With a groan and a sigh, he sat upright. At least the sunlight hadn’t woken him; it was obscured under swaths of clouds. With any luck, it would rain and he wouldn’t need to water the garden. Hopefully, the cloud cover was dark enough to promise such. He shuffled from bed and raised his hands to open the curtains -- but stopped.
That on the windowsill could not be what he thought it was. Squinting, he leaned down to look. It was salt after all, and followed an uneven line as though poured in a hurry. In his momentary confusion, he assumed that he had put it there and forgotten. But he would not have left the shaker on the floor. William nudged it with his foot; empty, it rolled beneath his nightstand. Again he glanced to the trail of salt, like it would give him an answer. Sense then clicked into place.
He pulled on his slippers and raced to Ainsel’s room. His nervous energy flared: the bed was unmade and unoccupied. Within seconds, he reached the end of the hall.
“Ainsel?” he called, not knowing what else to do.
A half-sleeping grumble came from the couch. William’s burst of fear fizzled into relief, which then gave way to caution. Each step he took toward her made him hesitate. His imagination ran rife with things from sour to sickening -- something was wrong. She was angry with him. Something was wrong with her.
He reached down and touched her hair as it spilled toward the ground; his fingertips were feather-light against raven silk, and beneath them, she shifted. Her eyes fluttered and locked on him -- there with his hand beside her cheek, dumbly frozen as she watched.
“Sorry,” he said.
His voice fell flat and the silence that followed broke when she snapped.
“I feel rotten, Liam. Go away.”
It left a bitter taste in his mouth and an acid fear in his mind to hear that. Rotten, indeed. To listen, to leave, would quell the chances of her lashing out, and if he did, then he quelled also his chances of helping. William saw her exhaustion in dark circles and hunched shoulders, in her arm tucked beneath herself and the blanket fallen to the ground.
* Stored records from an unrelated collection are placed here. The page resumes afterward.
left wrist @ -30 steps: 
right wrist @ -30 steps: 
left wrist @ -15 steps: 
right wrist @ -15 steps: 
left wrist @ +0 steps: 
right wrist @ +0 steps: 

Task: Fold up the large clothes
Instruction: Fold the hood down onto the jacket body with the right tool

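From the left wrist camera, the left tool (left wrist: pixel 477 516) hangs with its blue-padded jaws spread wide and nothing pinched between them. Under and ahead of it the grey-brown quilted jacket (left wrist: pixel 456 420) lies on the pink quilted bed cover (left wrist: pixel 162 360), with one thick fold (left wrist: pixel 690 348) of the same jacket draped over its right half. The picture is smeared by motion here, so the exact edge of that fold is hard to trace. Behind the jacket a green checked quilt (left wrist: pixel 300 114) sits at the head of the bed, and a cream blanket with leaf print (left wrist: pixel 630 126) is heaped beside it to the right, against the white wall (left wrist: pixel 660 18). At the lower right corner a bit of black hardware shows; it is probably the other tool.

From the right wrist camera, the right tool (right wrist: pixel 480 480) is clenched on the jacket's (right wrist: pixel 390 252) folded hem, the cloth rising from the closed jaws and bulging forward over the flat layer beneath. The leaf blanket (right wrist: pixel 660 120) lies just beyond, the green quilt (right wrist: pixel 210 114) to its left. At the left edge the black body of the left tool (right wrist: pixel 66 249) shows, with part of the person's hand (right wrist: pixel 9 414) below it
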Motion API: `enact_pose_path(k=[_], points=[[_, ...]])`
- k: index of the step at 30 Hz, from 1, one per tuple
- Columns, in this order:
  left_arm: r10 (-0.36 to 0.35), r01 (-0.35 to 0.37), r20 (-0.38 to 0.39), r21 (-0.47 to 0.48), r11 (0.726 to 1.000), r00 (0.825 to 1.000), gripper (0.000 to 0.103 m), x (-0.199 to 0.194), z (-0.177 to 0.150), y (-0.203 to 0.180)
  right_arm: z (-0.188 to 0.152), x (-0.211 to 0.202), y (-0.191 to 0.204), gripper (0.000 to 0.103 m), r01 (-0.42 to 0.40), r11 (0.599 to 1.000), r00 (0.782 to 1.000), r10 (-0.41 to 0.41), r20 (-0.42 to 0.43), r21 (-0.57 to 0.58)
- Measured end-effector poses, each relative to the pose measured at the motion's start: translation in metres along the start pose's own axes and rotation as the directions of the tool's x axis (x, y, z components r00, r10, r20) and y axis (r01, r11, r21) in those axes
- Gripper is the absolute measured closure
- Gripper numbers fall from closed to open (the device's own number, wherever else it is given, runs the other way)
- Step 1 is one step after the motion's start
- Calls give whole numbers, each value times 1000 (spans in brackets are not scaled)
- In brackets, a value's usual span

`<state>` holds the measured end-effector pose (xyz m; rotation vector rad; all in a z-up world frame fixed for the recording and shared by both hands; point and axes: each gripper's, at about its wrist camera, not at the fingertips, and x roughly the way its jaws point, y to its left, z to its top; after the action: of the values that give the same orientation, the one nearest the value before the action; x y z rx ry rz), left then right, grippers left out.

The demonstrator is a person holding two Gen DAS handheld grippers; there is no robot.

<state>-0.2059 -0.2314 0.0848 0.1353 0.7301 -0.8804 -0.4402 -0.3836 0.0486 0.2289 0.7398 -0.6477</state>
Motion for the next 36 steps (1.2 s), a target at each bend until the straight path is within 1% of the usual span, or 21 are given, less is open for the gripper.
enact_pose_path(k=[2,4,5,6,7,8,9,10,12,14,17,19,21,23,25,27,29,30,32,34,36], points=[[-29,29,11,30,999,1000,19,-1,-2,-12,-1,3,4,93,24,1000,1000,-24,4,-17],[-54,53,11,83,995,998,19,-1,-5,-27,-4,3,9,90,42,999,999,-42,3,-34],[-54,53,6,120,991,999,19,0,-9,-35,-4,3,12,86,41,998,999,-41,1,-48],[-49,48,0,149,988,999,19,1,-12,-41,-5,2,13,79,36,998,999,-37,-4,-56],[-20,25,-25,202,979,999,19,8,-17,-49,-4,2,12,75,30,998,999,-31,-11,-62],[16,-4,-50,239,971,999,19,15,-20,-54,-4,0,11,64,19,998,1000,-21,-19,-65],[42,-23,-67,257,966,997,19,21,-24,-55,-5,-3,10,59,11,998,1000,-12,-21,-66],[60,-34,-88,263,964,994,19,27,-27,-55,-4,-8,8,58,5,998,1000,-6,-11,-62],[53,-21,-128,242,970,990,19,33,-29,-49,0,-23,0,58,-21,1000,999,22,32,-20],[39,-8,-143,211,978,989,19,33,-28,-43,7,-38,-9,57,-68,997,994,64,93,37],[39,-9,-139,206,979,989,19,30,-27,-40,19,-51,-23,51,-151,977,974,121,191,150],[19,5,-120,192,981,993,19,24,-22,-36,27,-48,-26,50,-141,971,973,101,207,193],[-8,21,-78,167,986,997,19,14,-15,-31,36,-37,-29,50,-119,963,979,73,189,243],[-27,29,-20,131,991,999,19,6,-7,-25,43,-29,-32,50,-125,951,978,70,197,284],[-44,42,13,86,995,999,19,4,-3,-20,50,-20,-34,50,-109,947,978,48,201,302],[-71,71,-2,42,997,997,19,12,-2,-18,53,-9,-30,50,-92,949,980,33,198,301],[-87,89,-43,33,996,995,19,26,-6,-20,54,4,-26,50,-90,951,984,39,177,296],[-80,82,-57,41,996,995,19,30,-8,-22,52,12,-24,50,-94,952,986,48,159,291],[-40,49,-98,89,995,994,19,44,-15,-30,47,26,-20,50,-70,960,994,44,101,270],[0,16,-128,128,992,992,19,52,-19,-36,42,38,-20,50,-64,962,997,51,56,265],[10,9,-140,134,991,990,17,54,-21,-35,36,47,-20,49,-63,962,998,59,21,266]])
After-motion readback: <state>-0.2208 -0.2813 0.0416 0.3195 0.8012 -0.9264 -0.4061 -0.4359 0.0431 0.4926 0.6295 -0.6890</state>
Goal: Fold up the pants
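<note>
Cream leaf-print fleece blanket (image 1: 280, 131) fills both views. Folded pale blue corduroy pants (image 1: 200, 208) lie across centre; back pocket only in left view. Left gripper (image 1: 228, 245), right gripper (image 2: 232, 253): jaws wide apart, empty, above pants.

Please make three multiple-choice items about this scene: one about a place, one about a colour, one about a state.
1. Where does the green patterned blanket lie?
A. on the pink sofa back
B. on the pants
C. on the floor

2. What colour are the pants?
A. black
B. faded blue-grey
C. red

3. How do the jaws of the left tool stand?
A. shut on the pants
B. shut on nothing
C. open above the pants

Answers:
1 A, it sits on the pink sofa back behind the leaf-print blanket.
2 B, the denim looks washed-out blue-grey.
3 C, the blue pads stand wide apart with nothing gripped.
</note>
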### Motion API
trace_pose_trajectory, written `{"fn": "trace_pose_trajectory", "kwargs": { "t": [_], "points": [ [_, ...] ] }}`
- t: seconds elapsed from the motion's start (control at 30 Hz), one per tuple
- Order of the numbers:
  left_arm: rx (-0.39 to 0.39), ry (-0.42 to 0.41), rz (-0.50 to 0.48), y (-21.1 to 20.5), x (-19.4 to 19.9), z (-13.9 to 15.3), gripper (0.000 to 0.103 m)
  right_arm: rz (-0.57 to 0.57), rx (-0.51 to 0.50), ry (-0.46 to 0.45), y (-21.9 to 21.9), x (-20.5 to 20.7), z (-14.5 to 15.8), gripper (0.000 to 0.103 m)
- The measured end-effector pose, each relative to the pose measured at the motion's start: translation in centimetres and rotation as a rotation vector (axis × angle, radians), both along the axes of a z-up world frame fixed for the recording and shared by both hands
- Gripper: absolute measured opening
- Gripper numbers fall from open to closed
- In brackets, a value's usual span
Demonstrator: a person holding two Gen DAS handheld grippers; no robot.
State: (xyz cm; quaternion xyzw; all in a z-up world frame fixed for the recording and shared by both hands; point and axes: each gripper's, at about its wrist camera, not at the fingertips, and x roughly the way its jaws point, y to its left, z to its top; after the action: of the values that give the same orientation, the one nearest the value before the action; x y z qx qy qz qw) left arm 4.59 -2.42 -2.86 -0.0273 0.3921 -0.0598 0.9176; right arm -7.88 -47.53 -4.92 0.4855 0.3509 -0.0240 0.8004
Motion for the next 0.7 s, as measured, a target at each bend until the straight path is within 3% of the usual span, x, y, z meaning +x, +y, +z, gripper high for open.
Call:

He offered the only thing that he could.
“Do you want some tea?”
Ainsel huffed and hid her face against the cushion. Though he couldn’t be sure, he thought he had seen her wince.
“Chamomile?”
“No,” she muttered. “Why aren’t you going away?”
And at that, he had to answer honestly. “I’m worried. What happened last night?”
She lay quiet and drew her arm in closer. Her sleeve slipped; he glimpsed white. Inhibitions abandoned, he pulled her up by the waist, gripping the loose folds of the jumper he had bought her. She stared back, wide-eyed -- he could just imagine what she must think of him right now. Insolent, maybe, for grabbing her. And an idiot. Definitely an idiot.
Regardless, he asked with her bandaged hand in his, “What is this?”
She pried it free; her stare shifted to a scowl. “It’s not important. You should leave alone things that don’t concern you.”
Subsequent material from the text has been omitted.